Longitudinal Changes in Growth Parameters Are Correlated With Changes in Pulmonary Function in Children With Cystic Fibrosis

Abstract

Objective. Nutritional status is associated with pulmonary health and survival in children with cystic fibrosis (CF). This study evaluated the weight gain pattern of children with CF in relation to the longitudinal trends of their pulmonary function. Our hypothesis was that children who experience continuous weight gain at a given rate will have better average forced expiratory volume in 1 second (FEV₁) and change in FEV₁ than children who have weight gain patterns that deviate from this rate, even when total weight gain seems adequate. Methods.

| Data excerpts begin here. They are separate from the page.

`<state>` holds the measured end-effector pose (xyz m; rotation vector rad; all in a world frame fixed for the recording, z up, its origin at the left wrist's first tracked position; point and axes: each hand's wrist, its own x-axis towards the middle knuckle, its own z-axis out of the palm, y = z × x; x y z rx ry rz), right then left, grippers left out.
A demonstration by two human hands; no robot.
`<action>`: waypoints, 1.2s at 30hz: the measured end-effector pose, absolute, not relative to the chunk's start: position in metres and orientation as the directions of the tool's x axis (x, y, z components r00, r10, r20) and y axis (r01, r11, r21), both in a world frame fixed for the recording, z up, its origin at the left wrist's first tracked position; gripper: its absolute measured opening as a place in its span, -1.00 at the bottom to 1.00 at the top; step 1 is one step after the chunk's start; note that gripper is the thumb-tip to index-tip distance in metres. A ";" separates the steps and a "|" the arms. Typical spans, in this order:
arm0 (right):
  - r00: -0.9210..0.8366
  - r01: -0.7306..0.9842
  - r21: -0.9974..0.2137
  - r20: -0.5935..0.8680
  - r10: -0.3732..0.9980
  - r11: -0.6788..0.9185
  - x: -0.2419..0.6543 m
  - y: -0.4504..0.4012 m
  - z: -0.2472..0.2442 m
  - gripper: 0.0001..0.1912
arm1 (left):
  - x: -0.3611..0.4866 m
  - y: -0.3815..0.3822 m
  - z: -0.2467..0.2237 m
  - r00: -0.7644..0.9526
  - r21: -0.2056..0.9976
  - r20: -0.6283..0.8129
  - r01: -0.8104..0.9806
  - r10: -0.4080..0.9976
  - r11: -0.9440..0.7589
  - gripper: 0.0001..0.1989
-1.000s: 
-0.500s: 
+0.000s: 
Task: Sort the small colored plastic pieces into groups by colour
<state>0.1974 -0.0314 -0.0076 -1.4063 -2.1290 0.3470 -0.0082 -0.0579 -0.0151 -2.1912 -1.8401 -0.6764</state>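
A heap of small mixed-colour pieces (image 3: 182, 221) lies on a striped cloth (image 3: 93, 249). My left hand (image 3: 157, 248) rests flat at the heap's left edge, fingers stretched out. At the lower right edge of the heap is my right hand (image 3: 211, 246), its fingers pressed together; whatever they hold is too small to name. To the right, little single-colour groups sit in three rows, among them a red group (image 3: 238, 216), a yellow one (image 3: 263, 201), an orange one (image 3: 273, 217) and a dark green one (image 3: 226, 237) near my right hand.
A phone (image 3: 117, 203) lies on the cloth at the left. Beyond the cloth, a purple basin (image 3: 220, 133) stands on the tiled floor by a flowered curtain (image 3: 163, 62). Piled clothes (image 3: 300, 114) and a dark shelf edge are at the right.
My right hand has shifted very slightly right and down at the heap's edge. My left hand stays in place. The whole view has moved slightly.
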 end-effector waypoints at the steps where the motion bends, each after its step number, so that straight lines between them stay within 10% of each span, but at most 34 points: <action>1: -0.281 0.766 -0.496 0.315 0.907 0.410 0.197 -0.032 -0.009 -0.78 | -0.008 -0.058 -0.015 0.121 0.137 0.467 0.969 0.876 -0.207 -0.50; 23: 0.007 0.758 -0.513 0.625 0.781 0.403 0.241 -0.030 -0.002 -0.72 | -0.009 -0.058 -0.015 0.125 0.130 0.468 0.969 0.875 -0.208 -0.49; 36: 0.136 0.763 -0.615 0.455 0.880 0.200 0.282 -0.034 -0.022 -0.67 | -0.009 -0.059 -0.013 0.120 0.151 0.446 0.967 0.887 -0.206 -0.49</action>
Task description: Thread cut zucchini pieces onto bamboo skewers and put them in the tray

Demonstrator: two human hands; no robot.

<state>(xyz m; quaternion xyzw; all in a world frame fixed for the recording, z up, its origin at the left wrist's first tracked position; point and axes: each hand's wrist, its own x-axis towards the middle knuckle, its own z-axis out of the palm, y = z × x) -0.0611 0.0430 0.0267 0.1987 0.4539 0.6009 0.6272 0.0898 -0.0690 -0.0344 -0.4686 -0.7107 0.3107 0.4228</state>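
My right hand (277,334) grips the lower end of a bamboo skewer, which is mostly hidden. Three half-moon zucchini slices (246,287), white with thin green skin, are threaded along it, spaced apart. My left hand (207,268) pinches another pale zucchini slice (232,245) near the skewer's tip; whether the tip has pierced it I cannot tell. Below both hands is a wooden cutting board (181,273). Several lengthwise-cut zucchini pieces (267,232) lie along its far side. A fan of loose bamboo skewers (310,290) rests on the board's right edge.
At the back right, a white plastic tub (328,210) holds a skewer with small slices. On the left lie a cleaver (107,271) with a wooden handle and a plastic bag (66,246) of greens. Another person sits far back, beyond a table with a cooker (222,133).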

Prospectively collected data were examined in 319 children, aged 6 to 8, who were routinely followed at the Minnesota Cystic Fibrosis Center. One to 67 measurements of weight (kg), height (cm), and FEV₁ (mL) were taken per child during this 2-year period. The data were analyzed by repeated measure regression analysis and by growth pattern analysis. Results. At baseline, a 1-kg higher initial weight was associated with a 55-mL higher average FEV₁. During the follow-up period, a 1-kg gain in weight was associated with an increase in FEV₁ by 32 mL. Children who had a steady weight gain tended to experience greater increases in FEV₁ than children who experienced periodic losses in weight. Conclusions. We established that children who weigh more and who gain weight at an appropriate and uninterrupted rate have a better FEV₁ trajectory. Aggressive nutritional support to maintain growth in these children may therefore improve FEV₁, which can be taken as a surrogate for better lung health, and may ultimately lead to better survival.